◆ WHAT YOU ARE ASKED TO DO
For the entries below, the result should be an exact transcription of the lines from the one with "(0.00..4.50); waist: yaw" up to and including the one with "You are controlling", and only those.

Collection entries

== Segment start ==

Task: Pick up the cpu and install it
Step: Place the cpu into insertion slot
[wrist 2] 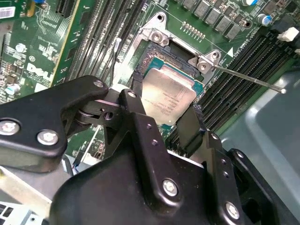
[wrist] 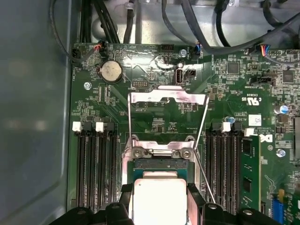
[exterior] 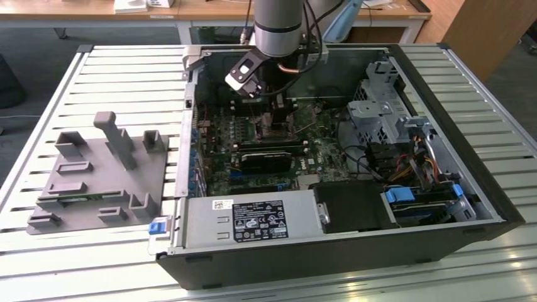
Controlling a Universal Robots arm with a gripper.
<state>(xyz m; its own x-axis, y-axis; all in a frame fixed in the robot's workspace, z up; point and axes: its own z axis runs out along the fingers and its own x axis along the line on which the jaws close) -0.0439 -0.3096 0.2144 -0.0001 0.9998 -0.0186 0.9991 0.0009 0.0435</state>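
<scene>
I see the end effector [wrist 2: 165,107] clenched on the cpu [wrist 2: 169,96], gripping two opposite edges. It holds the cpu at the open socket [wrist 2: 161,58] on the motherboard [exterior: 323,160], toward the far side of the case [exterior: 487,189]. I cannot tell whether it is seated.

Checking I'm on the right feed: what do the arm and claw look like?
The arm is a silver-grey cylinder with a darker band and cables running alongside. The claw is matte black: two flat fingers on jointed links fastened with silver screws.
</scene>
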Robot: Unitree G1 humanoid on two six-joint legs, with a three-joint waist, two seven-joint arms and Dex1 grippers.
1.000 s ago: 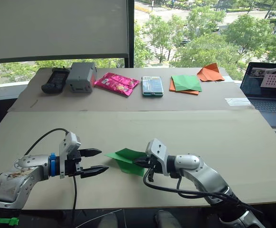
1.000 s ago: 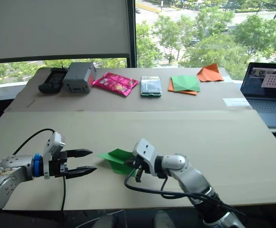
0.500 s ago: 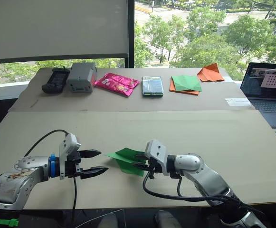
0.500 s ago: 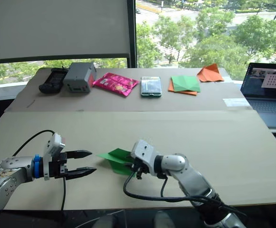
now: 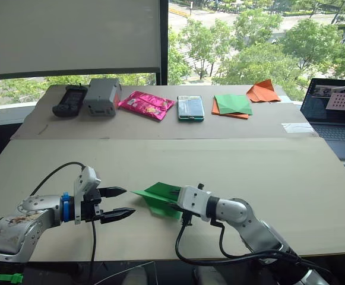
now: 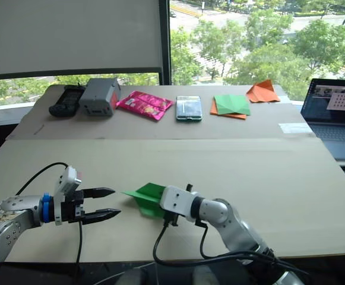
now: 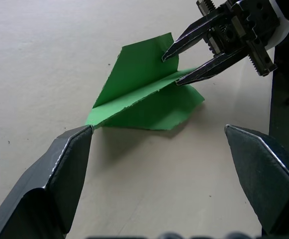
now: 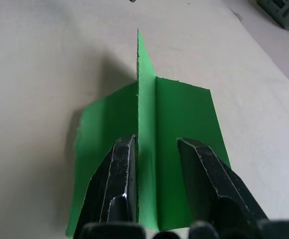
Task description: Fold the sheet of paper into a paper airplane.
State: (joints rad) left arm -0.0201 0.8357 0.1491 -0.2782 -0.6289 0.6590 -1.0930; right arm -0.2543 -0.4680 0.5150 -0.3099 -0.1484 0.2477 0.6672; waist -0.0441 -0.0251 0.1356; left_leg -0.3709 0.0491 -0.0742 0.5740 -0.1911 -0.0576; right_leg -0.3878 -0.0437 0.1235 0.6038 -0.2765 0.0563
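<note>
Closest to me, the left gripper (image 5: 120, 202) hovers just over the near table (image 5: 315, 196), its 2 black fingers spread wide with nothing between them, pointing toward the paper. Just beyond its tips lies the paper airplane (image 5: 158, 199), bright green, folded to a pointed dart whose nose aims at the left gripper. It rests on the tabletop near the front edge, 1 flap flat and a central fold standing up like a keel. The right gripper (image 7: 184, 67) reaches in from the other side at the dart's wide tail; its fingers (image 8: 120, 184) are parted a little, straddling that upright fold, 1 on each side. I can't tell whether either finger actually touches the paper.

Farther back, on the second table (image 5: 41, 127) by the window, sits a row of things: a black controller (image 5: 69, 100), a grey box (image 5: 102, 97), a pink snack packet (image 5: 145, 104), a teal case (image 5: 190, 107), a darker green sheet (image 5: 233, 103) over orange paper, and an orange paper triangle (image 5: 262, 91). A laptop (image 5: 336, 113) stands open at the far right.
</note>
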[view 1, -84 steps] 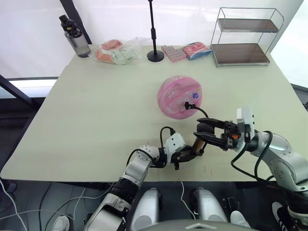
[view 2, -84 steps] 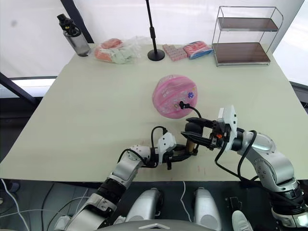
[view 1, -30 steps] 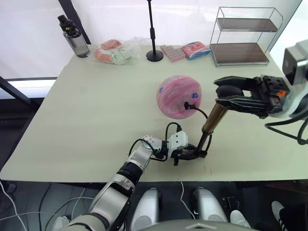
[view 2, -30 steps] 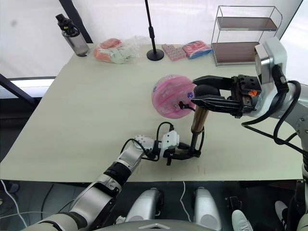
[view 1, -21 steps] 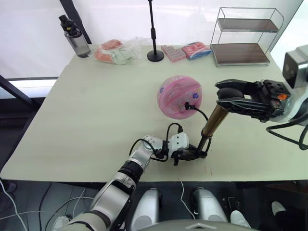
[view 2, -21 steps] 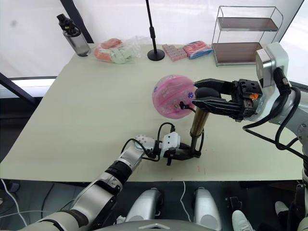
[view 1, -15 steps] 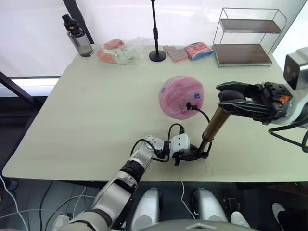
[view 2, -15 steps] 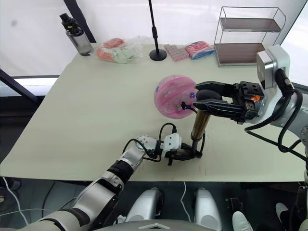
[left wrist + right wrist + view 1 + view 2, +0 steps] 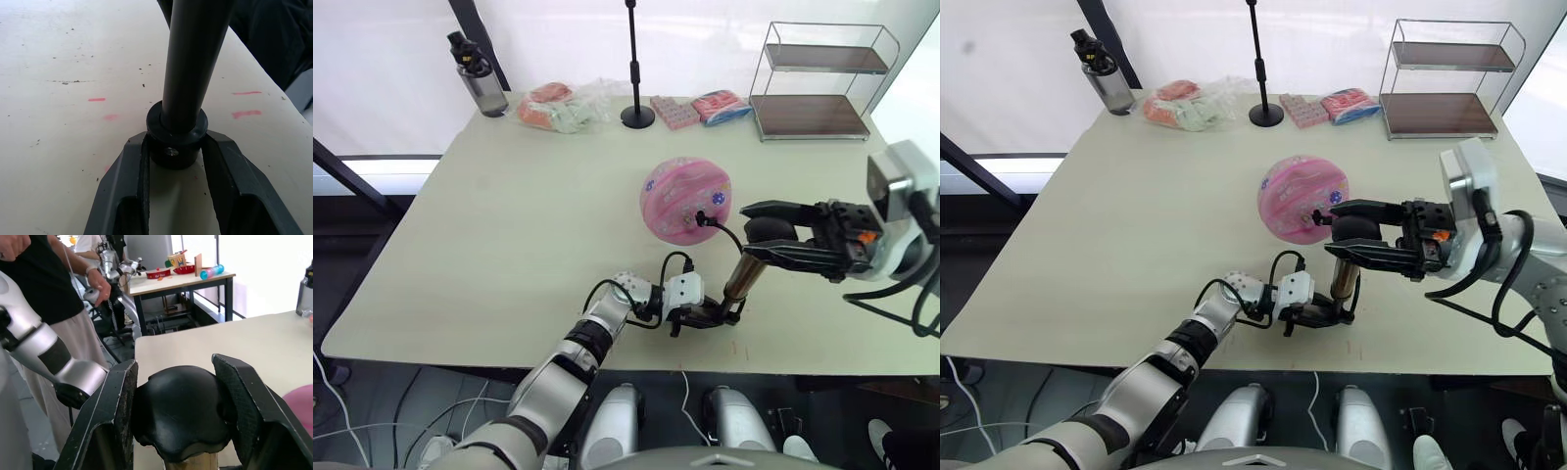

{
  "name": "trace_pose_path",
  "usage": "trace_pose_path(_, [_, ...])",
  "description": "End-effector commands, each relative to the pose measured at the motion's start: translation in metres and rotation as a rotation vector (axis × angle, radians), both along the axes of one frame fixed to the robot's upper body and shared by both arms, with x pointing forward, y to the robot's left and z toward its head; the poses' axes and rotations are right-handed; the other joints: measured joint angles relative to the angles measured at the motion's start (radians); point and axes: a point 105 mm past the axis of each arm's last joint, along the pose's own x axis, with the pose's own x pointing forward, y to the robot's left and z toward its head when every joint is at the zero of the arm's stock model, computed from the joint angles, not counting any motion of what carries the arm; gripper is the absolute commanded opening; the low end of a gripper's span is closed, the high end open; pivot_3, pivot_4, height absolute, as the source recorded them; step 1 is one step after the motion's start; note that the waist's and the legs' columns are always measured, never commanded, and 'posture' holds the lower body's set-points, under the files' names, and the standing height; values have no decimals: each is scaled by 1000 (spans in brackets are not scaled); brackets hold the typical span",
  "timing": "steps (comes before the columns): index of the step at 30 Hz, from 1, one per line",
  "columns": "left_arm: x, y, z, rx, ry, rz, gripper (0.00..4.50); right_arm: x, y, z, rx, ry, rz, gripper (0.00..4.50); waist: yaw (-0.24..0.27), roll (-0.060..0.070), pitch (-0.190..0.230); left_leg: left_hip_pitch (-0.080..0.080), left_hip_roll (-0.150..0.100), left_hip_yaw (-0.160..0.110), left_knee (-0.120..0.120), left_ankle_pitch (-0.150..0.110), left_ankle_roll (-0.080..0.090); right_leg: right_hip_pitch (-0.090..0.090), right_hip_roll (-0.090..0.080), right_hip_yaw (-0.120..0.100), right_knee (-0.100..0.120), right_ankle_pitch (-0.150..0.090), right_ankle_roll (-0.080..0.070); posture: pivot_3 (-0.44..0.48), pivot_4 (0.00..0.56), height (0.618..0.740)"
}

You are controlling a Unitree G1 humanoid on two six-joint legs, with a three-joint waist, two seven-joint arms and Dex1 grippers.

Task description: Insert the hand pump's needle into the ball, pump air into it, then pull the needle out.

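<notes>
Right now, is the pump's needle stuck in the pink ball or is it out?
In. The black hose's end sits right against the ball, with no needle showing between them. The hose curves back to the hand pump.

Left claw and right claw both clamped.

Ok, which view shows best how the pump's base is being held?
The left wrist view: the left pincer clamps the hand pump by its black base cap. Both eye views show that grip small, near the table's front edge; the right wrist view shows the handle in the right pincer.
</notes>
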Motion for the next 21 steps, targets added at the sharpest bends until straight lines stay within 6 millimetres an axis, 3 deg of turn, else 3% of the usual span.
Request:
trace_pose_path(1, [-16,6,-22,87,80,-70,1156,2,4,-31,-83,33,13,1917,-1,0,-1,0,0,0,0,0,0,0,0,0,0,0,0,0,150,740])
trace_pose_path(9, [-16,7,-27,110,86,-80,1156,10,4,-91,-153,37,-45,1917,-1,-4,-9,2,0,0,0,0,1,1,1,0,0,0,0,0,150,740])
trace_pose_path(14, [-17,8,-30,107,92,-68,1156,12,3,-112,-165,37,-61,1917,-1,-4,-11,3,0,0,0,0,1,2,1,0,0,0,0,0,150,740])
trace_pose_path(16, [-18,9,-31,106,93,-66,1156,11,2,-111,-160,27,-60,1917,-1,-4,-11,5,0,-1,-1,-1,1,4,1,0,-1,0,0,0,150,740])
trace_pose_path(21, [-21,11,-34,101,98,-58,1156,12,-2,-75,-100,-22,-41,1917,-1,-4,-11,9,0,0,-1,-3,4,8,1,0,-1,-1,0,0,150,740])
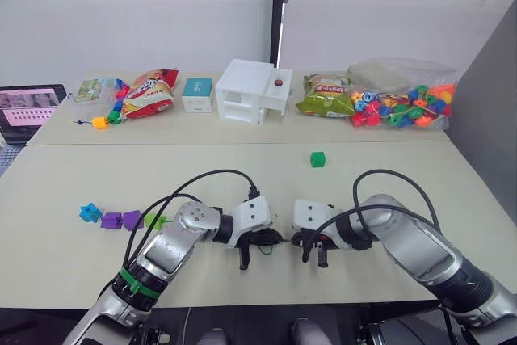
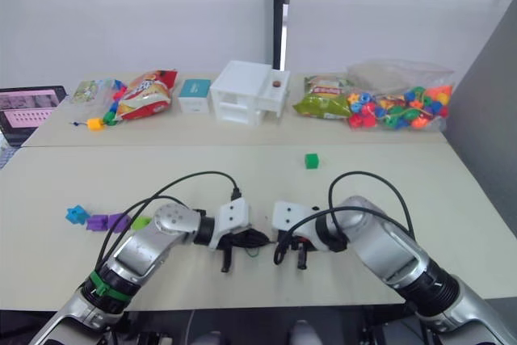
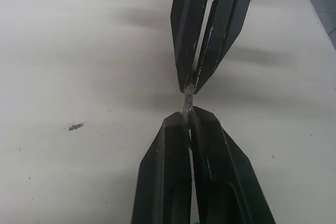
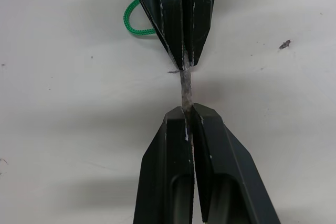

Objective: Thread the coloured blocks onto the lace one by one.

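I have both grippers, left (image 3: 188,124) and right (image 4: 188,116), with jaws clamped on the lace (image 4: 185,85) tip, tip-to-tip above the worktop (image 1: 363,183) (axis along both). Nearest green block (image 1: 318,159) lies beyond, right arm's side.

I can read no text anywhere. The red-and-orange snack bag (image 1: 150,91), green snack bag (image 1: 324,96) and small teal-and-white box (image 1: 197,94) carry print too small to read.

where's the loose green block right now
In the left eye view, the green block sits alone on the front table, toward the robot's right, beyond the right gripper and before the snack bag.
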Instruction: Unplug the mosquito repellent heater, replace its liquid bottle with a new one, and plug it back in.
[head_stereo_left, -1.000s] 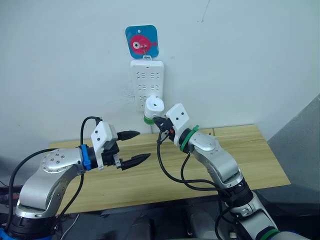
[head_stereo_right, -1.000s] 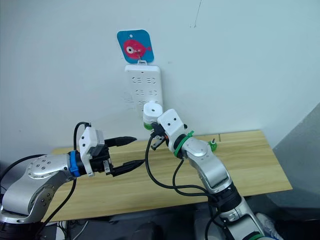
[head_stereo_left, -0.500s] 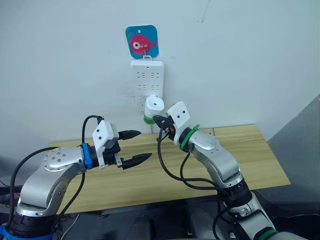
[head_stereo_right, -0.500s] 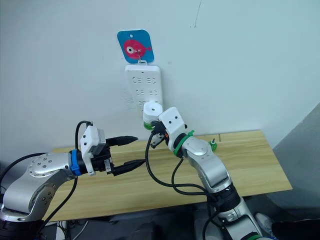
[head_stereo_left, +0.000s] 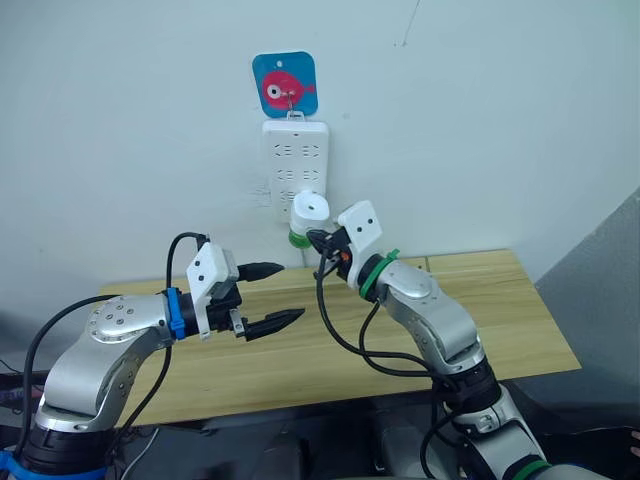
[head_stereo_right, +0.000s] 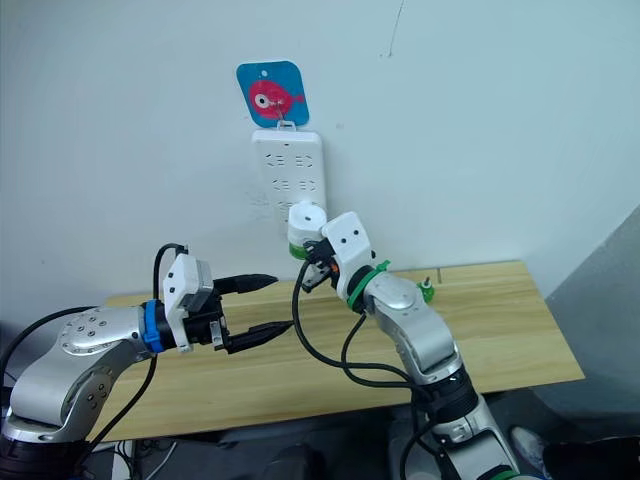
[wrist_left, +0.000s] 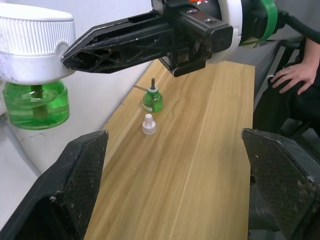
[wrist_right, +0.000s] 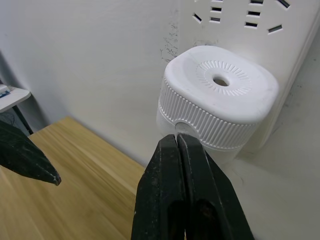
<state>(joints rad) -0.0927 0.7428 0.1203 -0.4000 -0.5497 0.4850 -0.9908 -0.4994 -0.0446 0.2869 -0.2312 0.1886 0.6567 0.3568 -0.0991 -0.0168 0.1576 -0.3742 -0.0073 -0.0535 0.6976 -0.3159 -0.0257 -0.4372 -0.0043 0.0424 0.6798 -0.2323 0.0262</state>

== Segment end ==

◆ ANSWER SPACE
  "columns": "left_arm: x, y, z, rx, ry, rz, gripper (0.00..4.50); right_arm: x, y, z, rx, ry, rz, gripper (0.00..4.50); waist: yaw (-0.24..0.27), roll (-0.060..0.070), pitch (-0.190..0.230); left_leg: left_hip_pitch (-0.080..0.080), left_hip_roll (-0.150..0.100), left_hip_yaw (-0.160..0.110), left_knee (-0.120..0.120), left_ankle_pitch (-0.150..0.110), left_ankle_roll (-0.080..0.090); right_leg: right_hip_pitch (-0.090..0.090), right_hip_roll (-0.090..0.080), right_hip_yaw (-0.120..0.100), right_knee (-0.100..0.120), right_ankle_pitch (-0.150..0.090), right_ankle_roll (-0.080..0.070); posture: pivot_3 (-0.44..0.48), pivot_4 (0.00..0.56), height (0.618..0.740)"
}

You are controlling a Unitree G1 humanoid on two six-joint legs, with a three-joint waist, two seven-joint arms and Dex1 grippers.

This exercise calls for no further output.